Several quantitative MR measurements, including delayed gadolinium (Gd)–enhanced MRI and mapping of T1 rho and T2, have been developed to reveal the infrastructural information in knee menisci during the various stages of pathological severity or during progression of OA [6,7,8]. While changes in the concentrations of glycosaminoglycans and proteoglycans in the degenerated menisci can be associated with altered T1 and T1 rho relaxation times, MR T2 measurements are more useful in clinical applications because they do not require injection of contrast agents or advanced sequence programming. T2 values are reportedly reflective of subtle changes in water content and orientation of the collagen fibers in knee menisci; these indicators are signals of meniscal degradation [9, 10], and they correlate with OA severity [11].

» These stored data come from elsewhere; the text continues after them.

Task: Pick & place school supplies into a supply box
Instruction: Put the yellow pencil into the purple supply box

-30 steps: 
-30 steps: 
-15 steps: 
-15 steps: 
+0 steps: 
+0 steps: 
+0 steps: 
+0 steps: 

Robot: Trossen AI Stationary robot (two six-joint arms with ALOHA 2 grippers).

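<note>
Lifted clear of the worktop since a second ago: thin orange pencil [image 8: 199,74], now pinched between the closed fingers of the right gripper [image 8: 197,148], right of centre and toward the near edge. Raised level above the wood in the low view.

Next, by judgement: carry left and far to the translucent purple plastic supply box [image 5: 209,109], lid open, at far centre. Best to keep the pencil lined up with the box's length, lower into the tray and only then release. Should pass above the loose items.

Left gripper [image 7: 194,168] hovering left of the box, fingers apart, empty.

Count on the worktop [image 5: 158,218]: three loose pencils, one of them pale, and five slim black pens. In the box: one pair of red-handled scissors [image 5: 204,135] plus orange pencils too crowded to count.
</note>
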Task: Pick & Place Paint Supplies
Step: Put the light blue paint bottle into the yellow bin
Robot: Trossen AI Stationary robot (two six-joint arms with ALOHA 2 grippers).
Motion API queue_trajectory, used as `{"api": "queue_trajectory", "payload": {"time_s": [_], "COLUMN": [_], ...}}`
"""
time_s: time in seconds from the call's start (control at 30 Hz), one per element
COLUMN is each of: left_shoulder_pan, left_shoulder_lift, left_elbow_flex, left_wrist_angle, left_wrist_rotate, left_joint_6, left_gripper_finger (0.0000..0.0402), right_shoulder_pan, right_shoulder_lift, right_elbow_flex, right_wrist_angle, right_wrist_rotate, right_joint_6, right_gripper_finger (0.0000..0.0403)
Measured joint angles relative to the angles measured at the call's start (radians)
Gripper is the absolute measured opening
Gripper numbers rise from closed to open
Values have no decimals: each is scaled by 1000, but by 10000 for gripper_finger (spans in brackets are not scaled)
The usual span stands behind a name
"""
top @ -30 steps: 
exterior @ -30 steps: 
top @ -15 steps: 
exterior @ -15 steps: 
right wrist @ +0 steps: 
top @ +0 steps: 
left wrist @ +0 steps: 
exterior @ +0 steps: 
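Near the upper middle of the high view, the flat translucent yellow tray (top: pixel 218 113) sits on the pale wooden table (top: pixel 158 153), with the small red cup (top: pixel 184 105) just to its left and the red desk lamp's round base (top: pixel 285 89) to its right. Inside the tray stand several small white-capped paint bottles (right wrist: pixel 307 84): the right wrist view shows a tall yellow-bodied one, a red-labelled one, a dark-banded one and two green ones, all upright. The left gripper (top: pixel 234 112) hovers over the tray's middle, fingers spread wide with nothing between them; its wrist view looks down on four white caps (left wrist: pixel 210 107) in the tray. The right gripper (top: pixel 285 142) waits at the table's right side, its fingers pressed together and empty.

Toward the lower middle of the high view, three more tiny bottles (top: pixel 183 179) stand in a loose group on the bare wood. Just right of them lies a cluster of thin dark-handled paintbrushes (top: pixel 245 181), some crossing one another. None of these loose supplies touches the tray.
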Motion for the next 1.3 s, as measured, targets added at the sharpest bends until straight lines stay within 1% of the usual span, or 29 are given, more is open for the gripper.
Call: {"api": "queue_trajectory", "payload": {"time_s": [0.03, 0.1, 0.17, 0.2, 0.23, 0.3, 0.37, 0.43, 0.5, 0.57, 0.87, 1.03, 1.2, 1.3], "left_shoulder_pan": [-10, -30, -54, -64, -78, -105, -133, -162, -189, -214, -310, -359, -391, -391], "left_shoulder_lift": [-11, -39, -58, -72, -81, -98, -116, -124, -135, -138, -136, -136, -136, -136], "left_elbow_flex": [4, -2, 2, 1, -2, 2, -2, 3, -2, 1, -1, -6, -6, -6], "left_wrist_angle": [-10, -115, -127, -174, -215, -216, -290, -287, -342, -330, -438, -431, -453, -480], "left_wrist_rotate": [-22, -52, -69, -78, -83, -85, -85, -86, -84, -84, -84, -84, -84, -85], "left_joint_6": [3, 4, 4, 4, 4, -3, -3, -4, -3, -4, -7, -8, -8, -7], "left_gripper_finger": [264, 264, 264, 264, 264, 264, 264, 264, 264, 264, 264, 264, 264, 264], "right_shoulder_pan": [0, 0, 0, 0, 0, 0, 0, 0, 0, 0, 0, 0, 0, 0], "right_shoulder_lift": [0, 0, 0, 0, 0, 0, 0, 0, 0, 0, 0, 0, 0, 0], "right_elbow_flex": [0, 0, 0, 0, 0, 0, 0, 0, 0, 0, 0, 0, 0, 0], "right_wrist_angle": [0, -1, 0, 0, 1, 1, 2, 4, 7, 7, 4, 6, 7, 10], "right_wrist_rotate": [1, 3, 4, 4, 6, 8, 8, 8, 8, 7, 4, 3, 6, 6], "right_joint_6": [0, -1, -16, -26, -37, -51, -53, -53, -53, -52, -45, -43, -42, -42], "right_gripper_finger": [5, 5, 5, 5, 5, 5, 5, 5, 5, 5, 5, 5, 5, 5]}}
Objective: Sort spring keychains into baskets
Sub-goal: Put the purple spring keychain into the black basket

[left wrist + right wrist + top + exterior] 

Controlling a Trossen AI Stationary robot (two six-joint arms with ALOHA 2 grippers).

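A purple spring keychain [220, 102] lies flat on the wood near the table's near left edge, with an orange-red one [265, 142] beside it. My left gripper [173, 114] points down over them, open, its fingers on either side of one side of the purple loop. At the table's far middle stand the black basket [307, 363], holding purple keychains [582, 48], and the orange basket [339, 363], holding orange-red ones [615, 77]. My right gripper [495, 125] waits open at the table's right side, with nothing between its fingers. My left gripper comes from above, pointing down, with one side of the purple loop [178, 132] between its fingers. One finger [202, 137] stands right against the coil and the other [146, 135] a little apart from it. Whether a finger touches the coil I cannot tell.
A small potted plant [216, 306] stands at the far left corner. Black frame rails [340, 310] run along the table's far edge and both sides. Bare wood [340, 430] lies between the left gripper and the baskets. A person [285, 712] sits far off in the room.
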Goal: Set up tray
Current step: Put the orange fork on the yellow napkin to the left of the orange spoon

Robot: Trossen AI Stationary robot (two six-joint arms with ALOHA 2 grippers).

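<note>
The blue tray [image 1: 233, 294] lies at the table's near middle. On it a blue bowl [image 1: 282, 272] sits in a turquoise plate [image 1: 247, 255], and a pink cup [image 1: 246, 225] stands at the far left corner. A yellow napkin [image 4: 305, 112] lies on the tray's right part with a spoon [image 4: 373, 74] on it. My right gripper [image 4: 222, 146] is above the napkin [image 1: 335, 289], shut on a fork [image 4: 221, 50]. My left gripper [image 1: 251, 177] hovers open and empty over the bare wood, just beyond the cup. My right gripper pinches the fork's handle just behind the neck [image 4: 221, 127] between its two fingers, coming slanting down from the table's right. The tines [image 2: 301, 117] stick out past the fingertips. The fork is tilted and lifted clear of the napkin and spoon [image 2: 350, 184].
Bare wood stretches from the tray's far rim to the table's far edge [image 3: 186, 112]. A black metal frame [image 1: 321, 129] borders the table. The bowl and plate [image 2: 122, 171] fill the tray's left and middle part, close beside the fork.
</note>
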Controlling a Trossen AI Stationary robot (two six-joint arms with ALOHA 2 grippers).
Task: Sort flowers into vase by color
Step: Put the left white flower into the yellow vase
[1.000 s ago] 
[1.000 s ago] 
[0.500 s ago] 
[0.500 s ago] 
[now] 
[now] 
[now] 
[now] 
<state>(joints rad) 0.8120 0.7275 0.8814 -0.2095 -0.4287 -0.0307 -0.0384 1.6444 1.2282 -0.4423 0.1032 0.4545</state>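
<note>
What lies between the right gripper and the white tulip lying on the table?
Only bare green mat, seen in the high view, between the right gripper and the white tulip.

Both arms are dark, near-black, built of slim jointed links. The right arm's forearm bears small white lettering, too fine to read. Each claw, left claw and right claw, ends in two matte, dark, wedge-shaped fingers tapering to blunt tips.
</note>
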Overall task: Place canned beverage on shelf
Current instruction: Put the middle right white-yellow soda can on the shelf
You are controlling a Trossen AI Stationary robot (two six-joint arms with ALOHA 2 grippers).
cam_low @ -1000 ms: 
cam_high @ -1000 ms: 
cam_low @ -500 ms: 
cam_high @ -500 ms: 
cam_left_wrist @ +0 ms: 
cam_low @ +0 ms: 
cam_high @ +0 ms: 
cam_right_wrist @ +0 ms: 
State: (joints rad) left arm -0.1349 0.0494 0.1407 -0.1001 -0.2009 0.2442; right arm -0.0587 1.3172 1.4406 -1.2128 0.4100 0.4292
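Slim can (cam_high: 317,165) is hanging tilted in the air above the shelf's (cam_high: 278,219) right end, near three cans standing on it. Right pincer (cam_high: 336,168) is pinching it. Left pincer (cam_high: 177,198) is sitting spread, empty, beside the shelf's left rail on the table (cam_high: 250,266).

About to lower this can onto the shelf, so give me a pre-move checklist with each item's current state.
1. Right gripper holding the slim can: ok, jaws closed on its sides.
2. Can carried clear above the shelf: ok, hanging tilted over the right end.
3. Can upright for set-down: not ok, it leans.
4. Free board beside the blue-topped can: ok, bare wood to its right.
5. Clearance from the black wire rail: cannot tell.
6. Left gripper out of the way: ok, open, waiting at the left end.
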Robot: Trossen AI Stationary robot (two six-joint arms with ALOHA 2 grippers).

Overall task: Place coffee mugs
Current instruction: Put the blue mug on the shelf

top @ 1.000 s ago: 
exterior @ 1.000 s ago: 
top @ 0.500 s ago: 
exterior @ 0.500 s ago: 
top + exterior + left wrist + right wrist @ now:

Zonal differences in fiber composition, vascularization, nutritional state, and cell metabolism in knee menisci have frequently been emphasized [12,13,14]. For example, the thick, vascularized outer border of the meniscus is largely composed of circumferential collagen fibers that experience tensile “hoop” stresses with loading, while the tapered, avascular inner edge features higher proteoglycan content [15]. Additionally, the red zone of the meniscus has regenerative potential with good preconditions for improving vascularization and nutritional state. However, the poor healing potential of the inner white zone can lead to increasing risks of early degeneration and failure of meniscus suturing [16], suggestive of the importance of monitoring the early microstructural alterations in the white zone of the meniscus.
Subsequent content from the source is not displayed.